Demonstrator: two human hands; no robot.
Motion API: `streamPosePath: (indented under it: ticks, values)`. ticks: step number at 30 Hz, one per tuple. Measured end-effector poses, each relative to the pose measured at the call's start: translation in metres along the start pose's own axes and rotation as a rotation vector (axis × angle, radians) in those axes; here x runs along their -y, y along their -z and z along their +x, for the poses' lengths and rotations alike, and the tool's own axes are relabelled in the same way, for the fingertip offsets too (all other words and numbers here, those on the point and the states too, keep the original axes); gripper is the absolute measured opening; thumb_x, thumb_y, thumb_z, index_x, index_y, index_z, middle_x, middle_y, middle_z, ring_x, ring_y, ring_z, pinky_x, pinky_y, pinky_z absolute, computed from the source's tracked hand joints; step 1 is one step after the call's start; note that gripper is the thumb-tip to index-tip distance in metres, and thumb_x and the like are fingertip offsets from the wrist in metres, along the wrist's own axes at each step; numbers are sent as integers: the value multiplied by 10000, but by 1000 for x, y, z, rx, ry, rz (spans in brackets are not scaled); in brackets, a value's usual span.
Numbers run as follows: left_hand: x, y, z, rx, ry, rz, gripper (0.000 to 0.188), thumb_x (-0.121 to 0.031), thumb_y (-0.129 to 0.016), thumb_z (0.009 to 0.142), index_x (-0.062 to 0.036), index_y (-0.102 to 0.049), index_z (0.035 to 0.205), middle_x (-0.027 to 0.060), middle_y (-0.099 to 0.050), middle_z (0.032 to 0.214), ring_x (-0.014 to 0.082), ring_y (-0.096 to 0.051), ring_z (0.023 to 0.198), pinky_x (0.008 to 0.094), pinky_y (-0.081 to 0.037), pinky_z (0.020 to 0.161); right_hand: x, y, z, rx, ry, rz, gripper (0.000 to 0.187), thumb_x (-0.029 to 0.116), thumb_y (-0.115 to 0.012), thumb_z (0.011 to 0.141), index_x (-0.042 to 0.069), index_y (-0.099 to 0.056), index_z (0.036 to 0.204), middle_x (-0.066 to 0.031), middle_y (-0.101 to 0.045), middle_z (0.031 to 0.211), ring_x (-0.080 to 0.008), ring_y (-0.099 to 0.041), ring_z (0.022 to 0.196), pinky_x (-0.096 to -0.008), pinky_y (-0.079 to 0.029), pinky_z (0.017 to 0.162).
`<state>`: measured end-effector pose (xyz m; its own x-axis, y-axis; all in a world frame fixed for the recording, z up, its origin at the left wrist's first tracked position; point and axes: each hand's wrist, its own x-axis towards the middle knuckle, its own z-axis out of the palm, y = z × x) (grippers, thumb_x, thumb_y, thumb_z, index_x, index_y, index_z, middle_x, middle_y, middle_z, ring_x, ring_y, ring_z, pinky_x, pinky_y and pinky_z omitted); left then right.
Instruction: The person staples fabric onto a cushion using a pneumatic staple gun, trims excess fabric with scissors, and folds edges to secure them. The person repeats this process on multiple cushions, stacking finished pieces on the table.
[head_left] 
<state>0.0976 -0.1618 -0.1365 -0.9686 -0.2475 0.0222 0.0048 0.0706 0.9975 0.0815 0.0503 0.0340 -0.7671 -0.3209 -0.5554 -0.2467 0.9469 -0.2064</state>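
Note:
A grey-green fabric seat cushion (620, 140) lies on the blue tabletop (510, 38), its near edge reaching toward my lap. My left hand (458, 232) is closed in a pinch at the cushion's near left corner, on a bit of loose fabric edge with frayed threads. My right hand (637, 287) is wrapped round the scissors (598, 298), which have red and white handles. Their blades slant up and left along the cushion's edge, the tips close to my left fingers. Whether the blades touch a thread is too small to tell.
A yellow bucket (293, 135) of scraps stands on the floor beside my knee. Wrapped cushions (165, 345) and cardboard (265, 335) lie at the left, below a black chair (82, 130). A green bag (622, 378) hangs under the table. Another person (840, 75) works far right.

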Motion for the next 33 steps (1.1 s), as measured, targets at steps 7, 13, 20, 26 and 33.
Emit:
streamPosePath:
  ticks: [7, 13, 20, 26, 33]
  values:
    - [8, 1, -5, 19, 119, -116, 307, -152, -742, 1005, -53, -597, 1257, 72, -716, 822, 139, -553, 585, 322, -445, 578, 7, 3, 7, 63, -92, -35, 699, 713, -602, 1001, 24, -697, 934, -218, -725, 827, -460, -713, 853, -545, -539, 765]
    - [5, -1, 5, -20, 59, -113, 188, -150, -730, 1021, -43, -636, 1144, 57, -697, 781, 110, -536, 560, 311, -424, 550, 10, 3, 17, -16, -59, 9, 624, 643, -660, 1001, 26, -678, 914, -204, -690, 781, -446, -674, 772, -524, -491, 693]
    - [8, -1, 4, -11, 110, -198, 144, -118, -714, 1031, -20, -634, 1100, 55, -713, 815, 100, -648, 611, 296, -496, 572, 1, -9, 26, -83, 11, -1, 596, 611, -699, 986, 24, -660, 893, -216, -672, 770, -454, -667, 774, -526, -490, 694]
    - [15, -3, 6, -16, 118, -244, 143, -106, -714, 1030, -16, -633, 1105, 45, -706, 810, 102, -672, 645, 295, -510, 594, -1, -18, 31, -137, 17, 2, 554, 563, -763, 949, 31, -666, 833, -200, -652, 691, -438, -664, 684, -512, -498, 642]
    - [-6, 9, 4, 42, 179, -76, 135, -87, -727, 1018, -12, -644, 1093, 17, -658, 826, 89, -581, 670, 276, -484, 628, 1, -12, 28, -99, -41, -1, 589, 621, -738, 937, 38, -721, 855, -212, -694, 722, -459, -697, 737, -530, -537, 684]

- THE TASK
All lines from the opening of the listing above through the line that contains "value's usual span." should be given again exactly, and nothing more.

- ANSWER SPACE
Demonstrator: two human hands; no robot.
Motion API: `streamPosePath: (indented under it: ticks, values)`. ticks: step number at 30 Hz, one per tuple. Measured end-effector poses, each relative to the pose measured at the call's start: translation in metres along the start pose's own axes and rotation as a rotation vector (axis × angle, radians) in those axes; here x runs along their -y, y along their -z and z along their +x, for the poses' lengths and rotations alike, and the tool's own axes are relabelled in the same way, for the fingertip offsets too (all other words and numbers here, those on the point and the states too, keep the original axes); gripper is the absolute measured opening; thumb_x, thumb_y, thumb_z, index_x, index_y, index_z, middle_x, middle_y, middle_z, ring_x, ring_y, ring_z, pinky_x, pinky_y, pinky_z absolute, computed from the source's tracked hand joints; step 1 is one step after the call's start; note that gripper is the thumb-tip to index-tip distance in metres, and thumb_x and the like are fingertip offsets from the wrist in metres, along the wrist's own axes at each step; numbers are sent as integers: the value multiplied by 10000, but by 1000 for x, y, z, rx, ry, rz (spans in brackets are not scaled); in brackets, a value's usual span.

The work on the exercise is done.